Simple truly random number generator - random

There is a lot of research going on related to generating "truly" random numbers.
There is a very simple method, invented long time ago.
The method is attributed to von Neumann [1].
In the most simple form it can be thought of as generating random bits out of a biased source of 0s or 1s. Given that probability of a sequence 01 is the same as 10, one can use 01 - to represent the truly random "0" and 10 as a truly random "1" bit (the 00 and 11 combinations are simply discarded).
Pretty straightforward. Can anyone point why such a method doesn't generate a random sequence (and thus solve the problem of generating random numbers on computers)?

Let me explain what "random" and "truly random" mean. "Random" simply means the numbers are identically distributed and chosen independently of everything else (that is, the numbers are i.i.d.). And "truly random" simply means i.i.d. and uniform (see also Frauchiger et al. 2013.)
If the source of input bits are i.i.d. but have a bias, then the von Neumann method will remove this bias — the numbers remain i.i.d. but are now unbiased, namely, each number will be 0 or 1 with equal probability. In general, if the source numbers weren't i.i.d. (more specifically, exchangeable [Peres 1992]) to begin with, the von Neumann method won't make those numbers "truly random"; even von Neumann (1951) assumes "independence of successive tosses [of the coin]". The von Neumann method is one of a host of randomness extractors available (and I discuss some of them), and this discussion applies to these other extractors just as well as the von Neumann method.
In any case, the distinction between "pseudorandom" and "truly random" numbers is not what applications care about (and you didn't really specify what kind of application you have in mind). Instead, in general:
Security applications care whether the numbers are hard to guess; in this case, only a cryptographic RNG can achieve this requirement (even one that relies on a pseudorandom number generator). A Python example is the secrets module or random.SystemRandom.
Scientific simulations care whether the numbers behave like independent uniform random numbers, and often care whether the numbers are reproducible at a later time. A Python example is numpy.random.Generator.
REFERENCES:
Frauchiger, D., Renner, R., Troyer, M., "True randomness from realistic quantum devices", 2013.
von Neumann, J., "Various techniques used in connection with random digits", 1951.
Peres, Y., "Iterating von Neumann's procedure for extracting random bits", Annals of Statistics 1992,20,1, p. 590-597.

Related

Is it acceptable to use each byte of a PRNG-generated number separately?

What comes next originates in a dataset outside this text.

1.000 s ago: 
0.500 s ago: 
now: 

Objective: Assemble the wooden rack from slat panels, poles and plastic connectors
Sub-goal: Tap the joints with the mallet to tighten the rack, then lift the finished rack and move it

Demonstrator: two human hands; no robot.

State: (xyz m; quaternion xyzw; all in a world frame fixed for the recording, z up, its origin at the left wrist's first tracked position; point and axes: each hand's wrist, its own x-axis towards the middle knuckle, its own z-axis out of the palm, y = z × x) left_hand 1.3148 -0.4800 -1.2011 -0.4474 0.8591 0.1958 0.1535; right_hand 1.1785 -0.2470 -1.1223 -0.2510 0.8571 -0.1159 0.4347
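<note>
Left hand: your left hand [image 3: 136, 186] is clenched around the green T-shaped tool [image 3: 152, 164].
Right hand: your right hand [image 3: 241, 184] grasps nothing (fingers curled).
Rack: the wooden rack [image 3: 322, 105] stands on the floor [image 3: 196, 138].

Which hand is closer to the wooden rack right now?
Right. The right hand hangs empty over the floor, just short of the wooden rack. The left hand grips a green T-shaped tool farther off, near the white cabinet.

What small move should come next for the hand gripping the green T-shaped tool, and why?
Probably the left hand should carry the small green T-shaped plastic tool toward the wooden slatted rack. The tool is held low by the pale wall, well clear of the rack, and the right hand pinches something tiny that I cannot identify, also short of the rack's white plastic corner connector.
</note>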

Say you have a non-cryptographically secure PRNG that generates 64-bit output.
Assuming that bytes are 8 bits, is it acceptable to use each byte of the 64-bit output as separate 8-bit random numbers or would that possibly break the randomness guarantees of a good PRNG? Or does it depend on the PRNG?
Because the PRNG is not cryptographically secure, the "randomness guarantee" I am worried about is not security, but whether the byte stream has the same guarantee of randomness, using the same definition of "randomness" that PRNG authors use, that the PRNG has with respect to its 64-bit output.
This should be quite safe with a CSPRNG. For comparison it's like reading /dev/random byte by byte. With a good CSPRNG it is also perfectly acceptable to simply generate a 64bit sample 8 times and pick 8 bits per sample as well (throwing away the 56 other bits).
With PRNGs that are not CSPRNG you will have 'security' concerns in terms of the raw output of the PRNG that outweigh whether or not you chop up output into byte sized chunks.
In all cases it is vital to make sure the PRNG is seeded and periodically re-seeded correctly (so as to flush any possibly compromised internal state regularly). Security depends on the unpredictability of your internal state, which is ultimately driven by the quality of your seed input. One thing good CSPRNG implementations will do for you is to pessimistically estimate the amount of captured 'entropy' to safeguard the output from predictable internal state.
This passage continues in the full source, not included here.